**WHAT YOU HAVE TO DO:** Using the data that follows, return exactly the lines from the one that contains "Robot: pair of" through the one that contains "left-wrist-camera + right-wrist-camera", ends included.

**DATA SHOWN:**

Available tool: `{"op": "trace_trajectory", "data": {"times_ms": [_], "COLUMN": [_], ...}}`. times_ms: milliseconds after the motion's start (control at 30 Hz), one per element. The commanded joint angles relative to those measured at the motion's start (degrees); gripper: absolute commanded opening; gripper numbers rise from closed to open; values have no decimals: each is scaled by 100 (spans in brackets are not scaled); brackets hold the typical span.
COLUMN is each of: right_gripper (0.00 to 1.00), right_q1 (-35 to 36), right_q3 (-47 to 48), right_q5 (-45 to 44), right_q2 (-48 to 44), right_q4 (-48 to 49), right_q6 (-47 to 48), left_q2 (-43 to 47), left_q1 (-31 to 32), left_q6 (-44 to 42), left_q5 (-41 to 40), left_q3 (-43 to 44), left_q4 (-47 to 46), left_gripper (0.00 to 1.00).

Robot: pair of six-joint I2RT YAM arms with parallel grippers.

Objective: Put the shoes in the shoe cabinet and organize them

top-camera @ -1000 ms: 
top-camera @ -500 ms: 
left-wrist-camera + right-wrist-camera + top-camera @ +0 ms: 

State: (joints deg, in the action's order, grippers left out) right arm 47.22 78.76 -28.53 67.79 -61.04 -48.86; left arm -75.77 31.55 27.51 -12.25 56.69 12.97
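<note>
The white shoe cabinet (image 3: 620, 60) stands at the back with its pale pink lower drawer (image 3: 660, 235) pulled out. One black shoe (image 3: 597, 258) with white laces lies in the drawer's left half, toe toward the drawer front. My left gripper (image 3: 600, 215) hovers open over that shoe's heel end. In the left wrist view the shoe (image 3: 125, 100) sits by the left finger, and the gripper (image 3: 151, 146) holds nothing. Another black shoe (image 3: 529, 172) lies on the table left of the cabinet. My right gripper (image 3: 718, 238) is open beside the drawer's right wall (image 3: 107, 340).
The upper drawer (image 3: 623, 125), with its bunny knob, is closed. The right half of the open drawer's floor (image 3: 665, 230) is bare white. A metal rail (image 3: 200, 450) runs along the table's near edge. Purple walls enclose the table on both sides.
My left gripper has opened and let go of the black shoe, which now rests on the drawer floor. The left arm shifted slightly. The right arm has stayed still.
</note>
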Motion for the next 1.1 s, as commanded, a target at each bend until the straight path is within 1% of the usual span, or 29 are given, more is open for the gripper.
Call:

**REPLY:**
Robot: pair of six-joint I2RT YAM arms with parallel grippers.

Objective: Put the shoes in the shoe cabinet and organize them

top-camera @ -1000 ms: 
top-camera @ -500 ms: 
left-wrist-camera + right-wrist-camera + top-camera @ +0 ms: 

The output for this exercise is complete.